- [WHAT NEEDS TO BE DONE] Copy each line below exactly.

- [PROVIDED DATA]

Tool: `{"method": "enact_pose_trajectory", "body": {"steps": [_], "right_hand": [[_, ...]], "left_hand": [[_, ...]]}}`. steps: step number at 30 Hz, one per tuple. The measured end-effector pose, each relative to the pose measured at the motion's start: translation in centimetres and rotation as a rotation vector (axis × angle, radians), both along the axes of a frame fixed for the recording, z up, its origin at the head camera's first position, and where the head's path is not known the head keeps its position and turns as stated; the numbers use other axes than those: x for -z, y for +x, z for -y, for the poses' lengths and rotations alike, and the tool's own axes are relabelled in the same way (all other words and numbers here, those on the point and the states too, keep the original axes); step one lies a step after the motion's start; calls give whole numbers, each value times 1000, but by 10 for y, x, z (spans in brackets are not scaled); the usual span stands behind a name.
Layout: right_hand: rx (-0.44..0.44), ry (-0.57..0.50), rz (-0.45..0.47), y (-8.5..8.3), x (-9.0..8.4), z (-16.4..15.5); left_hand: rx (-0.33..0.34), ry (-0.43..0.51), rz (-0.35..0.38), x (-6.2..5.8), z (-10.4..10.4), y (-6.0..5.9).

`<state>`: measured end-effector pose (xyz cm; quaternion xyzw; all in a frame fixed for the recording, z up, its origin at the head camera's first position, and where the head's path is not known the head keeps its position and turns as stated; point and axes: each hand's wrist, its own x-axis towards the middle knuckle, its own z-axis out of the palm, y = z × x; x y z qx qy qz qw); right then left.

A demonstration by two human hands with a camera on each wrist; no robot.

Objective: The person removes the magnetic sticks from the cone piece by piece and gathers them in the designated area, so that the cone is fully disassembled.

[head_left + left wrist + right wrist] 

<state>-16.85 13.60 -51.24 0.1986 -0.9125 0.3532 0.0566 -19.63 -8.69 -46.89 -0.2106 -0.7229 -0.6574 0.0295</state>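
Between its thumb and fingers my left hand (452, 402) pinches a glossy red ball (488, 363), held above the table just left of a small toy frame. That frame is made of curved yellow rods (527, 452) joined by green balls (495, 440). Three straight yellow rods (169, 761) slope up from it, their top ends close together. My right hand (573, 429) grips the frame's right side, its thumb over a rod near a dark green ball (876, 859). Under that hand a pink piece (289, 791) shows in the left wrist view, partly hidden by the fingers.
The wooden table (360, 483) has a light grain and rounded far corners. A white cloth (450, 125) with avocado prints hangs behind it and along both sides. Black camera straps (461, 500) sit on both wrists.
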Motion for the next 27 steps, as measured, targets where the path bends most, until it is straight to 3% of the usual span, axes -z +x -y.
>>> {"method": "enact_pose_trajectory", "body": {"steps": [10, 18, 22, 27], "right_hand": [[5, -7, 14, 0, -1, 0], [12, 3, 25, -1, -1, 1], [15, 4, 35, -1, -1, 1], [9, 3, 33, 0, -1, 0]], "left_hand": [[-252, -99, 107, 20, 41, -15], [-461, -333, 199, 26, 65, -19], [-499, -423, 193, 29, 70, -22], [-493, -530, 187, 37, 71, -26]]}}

- [SOLUTION FOR THIS EXERCISE]
Tool: `{"method": "enact_pose_trajectory", "body": {"steps": [_], "right_hand": [[_, ...]], "left_hand": [[_, ...]]}}`. steps: step number at 30 Hz, one per tuple. The measured end-effector pose, each relative to the pose measured at the motion's start: translation in centimetres and rotation as a rotation vector (axis × angle, radians), both along the axes of a frame fixed for the recording, z up, its origin at the head camera's first position, and where the head's path is not known the head keeps its position and turns as stated; the numbers use other axes than those: x for -z, y for +x, z for -y, for the poses' lengths and rotations alike, and the tool's own axes are relabelled in the same way (all other words and numbers here, those on the point and the states too, keep the original axes); step one lies a step after the motion's start; calls give whole numbers, each value times 1000, but by 10 for y, x, z (spans in brackets are not scaled); the usual span stands behind a name.
Layout: right_hand: rx (-0.44..0.44), ry (-0.57..0.50), rz (-0.45..0.47), y (-8.5..8.3), x (-9.0..8.4), z (-16.4..15.5); left_hand: rx (-0.33..0.34), ry (-0.43..0.51), rz (-0.35..0.38), x (-6.2..5.8), z (-10.4..10.4), y (-6.0..5.9).

`<state>`: measured end-effector pose (xyz cm; quaternion xyzw; all in a frame fixed for the recording, z up, its origin at the head camera's first position, and where the head's path is not known the head keeps its position and turns as stated; point and axes: each hand's wrist, its own x-axis towards the middle knuckle, its own z-axis out of the palm, y = z × x; x y z qx qy qz qw); right then left.

A demonstration by two human hands with a camera on each wrist; no robot.

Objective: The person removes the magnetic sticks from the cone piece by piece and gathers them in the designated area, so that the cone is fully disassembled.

[head_left + left wrist + right wrist] 

<state>-16.85 13.60 -51.24 0.1986 -0.9125 0.3532 0.0566 -19.63 -8.69 -46.89 -0.2106 -0.7229 -0.6574 0.0295</state>
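Between its thumb and fingers my left hand (452, 402) pinches a glossy red ball (488, 363), held above the table just left of a small toy frame. That frame is made of curved yellow rods (527, 452) joined by green balls (495, 440). Three straight yellow rods (169, 761) slope up from it, their top ends close together. My right hand (573, 429) grips the frame's right side, its thumb over a rod near a dark green ball (876, 859). Under that hand a pink piece (289, 791) shows in the left wrist view, partly hidden by the fingers.
The wooden table (360, 483) has a light grain and rounded far corners. A white cloth (450, 125) with avocado prints hangs behind it and along both sides. Black camera straps (461, 500) sit on both wrists.
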Motion for the next 27 steps, as measured, targets where the path bends most, until it is straight to 3% of the usual span, axes -z +x -y.
>>> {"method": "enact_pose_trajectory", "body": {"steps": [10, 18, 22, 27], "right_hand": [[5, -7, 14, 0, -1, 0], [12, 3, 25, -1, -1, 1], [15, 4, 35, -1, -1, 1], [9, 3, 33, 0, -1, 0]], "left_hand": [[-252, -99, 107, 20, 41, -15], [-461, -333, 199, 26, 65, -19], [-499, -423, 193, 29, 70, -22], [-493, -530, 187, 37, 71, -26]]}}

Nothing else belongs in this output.